Game Night: Kingdom Death

I’m not really sure what kind of game someone would expect to play if they were told its name was “Kingdom Death”. Is… a kingdom dying? Is it Death’s kingdom?

Kingdom Death is a the most fantastically successful survival cooperative board game that you’ve never heard of. You and up to three friends play a group of settlers returning from a lantern festival that are ambushed by a deadly lion. Armed only with a stone dagger and a lantern, you kill the vicious beast. Wounded, but alive, you return to your village, pile high your lanterns in the center square, and vow to become so powerful that you and your fellow villagers need never fear the monsters that prowl in the dark.

I last played this at my boyfriend’s apartment when he lived in Ohio, with both of us playing two characters each. (There are always four characters on the board; the game can easily be played solo or with two, three or four people). I fell in love with it immediately. The miniatures are simply amazing. The card based monster AI feels at once threatening and unpredictable, but helped with tokens that allow the monster to focus on who threatens it most.

Every battle is a story.

Eventually, you’re going to see my entire house. But what is on the wall you haven’t yet seen? Something… special.

Tonight, we played that first fateful encounter against the lion. We had it surrounded. The lion immediately saw Ally’s character and rushed her, knocking her over and doing her some damage. Meanwhile, the rest of us closed in as best we could.
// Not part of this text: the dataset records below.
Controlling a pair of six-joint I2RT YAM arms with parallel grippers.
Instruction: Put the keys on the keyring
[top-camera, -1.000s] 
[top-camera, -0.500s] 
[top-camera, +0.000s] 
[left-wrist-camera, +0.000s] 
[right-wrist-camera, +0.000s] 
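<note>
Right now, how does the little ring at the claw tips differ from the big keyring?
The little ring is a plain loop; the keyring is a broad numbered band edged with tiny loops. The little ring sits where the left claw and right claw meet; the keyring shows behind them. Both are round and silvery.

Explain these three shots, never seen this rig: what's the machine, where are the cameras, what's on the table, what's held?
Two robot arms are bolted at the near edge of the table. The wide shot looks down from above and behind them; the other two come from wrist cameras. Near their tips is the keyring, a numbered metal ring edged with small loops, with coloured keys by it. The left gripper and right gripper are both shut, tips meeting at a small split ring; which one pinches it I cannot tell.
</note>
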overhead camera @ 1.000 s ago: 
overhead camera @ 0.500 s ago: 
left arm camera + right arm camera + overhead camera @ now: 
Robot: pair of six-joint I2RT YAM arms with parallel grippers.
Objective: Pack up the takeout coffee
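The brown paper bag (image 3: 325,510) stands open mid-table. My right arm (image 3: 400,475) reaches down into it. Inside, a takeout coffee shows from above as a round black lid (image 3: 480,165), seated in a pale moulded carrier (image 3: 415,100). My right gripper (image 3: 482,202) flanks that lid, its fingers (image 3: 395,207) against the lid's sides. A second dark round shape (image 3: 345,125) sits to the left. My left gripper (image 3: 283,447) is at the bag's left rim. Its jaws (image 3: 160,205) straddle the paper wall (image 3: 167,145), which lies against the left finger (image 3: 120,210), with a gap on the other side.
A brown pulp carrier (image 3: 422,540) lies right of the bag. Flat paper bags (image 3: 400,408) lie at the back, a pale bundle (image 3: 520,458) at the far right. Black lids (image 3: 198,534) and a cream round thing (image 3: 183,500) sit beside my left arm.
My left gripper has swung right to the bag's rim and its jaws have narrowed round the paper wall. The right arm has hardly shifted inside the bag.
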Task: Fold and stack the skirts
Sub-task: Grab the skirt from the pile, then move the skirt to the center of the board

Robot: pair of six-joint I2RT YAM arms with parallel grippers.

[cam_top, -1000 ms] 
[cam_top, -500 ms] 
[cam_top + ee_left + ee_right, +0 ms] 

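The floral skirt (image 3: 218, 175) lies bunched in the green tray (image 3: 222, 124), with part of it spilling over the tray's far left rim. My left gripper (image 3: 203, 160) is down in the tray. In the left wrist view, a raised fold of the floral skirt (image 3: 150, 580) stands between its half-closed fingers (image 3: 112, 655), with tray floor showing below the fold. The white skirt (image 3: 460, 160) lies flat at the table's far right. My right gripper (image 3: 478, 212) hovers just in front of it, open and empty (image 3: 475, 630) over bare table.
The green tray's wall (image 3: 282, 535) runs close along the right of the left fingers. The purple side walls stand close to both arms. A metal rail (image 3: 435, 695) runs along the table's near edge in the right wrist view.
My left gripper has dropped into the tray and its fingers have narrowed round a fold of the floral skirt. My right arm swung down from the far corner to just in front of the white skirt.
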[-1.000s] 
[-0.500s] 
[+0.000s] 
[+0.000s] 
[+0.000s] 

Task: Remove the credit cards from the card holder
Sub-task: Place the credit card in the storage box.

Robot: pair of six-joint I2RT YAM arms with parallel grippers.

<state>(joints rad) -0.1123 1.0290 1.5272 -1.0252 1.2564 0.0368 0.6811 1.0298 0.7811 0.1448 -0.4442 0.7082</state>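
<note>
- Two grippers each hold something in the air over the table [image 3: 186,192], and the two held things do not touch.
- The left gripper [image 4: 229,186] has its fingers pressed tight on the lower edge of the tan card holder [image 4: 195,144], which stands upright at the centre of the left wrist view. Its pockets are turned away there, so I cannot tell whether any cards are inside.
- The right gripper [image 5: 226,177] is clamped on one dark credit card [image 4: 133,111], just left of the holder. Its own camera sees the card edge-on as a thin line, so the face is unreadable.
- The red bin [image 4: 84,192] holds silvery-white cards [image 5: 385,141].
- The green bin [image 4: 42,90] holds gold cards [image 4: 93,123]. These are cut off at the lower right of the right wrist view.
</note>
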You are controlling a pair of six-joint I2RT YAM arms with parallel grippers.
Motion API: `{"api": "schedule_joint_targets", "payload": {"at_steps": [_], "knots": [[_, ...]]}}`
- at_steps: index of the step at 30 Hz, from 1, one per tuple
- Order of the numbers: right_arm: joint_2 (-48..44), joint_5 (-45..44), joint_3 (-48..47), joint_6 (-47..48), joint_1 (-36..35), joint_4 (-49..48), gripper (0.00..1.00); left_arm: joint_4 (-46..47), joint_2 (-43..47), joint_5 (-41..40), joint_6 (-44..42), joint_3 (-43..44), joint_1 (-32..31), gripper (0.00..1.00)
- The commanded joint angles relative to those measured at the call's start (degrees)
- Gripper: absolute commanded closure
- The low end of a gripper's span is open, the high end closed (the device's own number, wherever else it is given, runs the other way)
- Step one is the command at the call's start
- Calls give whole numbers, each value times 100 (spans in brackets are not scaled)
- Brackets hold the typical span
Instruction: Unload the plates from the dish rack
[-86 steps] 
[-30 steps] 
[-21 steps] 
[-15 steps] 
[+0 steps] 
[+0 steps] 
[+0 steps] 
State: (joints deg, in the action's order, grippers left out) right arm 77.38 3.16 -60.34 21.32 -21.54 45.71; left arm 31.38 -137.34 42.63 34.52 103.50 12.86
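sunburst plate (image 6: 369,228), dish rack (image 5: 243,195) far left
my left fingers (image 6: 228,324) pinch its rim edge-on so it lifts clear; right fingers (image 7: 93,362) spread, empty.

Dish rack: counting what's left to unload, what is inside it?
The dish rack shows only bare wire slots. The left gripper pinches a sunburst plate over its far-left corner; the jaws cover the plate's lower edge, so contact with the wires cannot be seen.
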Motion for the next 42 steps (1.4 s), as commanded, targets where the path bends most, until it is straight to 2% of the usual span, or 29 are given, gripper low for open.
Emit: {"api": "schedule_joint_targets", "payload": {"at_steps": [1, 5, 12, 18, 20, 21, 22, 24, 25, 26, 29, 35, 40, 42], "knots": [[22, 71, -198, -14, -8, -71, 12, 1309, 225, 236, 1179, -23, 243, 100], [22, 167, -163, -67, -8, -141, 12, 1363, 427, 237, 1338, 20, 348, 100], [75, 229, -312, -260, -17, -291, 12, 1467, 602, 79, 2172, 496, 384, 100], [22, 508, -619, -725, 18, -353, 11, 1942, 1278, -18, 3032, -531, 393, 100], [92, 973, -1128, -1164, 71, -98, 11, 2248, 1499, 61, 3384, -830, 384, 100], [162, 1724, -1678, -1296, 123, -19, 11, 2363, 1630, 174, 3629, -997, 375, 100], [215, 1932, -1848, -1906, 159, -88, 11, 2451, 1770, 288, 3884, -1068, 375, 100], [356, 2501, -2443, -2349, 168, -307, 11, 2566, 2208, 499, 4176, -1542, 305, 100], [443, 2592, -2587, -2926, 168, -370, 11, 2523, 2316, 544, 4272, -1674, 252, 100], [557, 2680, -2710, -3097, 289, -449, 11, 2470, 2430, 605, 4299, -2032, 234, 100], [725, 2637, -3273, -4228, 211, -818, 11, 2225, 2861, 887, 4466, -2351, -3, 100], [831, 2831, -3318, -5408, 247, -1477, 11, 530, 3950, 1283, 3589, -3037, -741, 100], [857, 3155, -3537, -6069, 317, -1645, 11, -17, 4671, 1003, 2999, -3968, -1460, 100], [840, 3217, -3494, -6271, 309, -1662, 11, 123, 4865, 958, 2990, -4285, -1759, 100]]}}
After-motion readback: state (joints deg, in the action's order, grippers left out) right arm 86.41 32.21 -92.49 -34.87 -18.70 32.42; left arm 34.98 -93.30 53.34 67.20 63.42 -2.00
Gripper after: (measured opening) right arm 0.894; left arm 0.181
I hurled my stone dagger, my Founder’s Stone, at the lion, causing it a critical wound in its foot and knocking it down. We all took the moment to rush in, but we couldn’t get close enough to bring it down.

It stood up again, infuriated, and the battle truly began.

We all jockeyed to be behind it, because it can’t see us so well there. Ally got wounded on her arm, critically. Tom lost a leg. I dubbed his character “Stumpy”.

Drew got up behind it and cut off its balls. Yes, that is totally a thing you can do. This got the lion’s attention. I dubbed Drew’s character, “The Groinfather”.

It was a mano-a-mano fight from then, ending only when Drew threw his knife and caused another critical wound (and cut off the lion’s shimmering mane), and then the lion decapitated Drew.

With its rage fed further, it turned on Tom and tore off his other leg, killing him.

All our attacks had had its effects, and the beast was slowing. Ally got in a solid hit, but it was I that got the killing blow.

I grabbed Tom’s Founder’s Stone for my own, and Ally and I looted the creature. We brought back to the village two large baskets of crafting materials with which to make armor and better weapons so that the next time we go out to hunt — both us experienced hunters and two untested villagers — we would be prepared.

Kingdom Death is a campaign-style game where villagers fight, mate, raise children, grow old and retire while every year or so going on the hunt to find rare monsters to slay to bring back vital supplies and materials. There’s a great deal of risk in going hunting; random chance or one wrong move and you could be dead or so severely injured that you never hunt again.

The monsters get progressively larger and weirder as the campaign progresses, but it’s always just four characters against an increasingly thick monster AI deck. Control of the monster rotates from player to player and forces each player in turn to decide, in the case where a decision is necessary, who most needs to die. Characters can be driven insane by this difficult choice. Literally. There’s an insanity threshhold.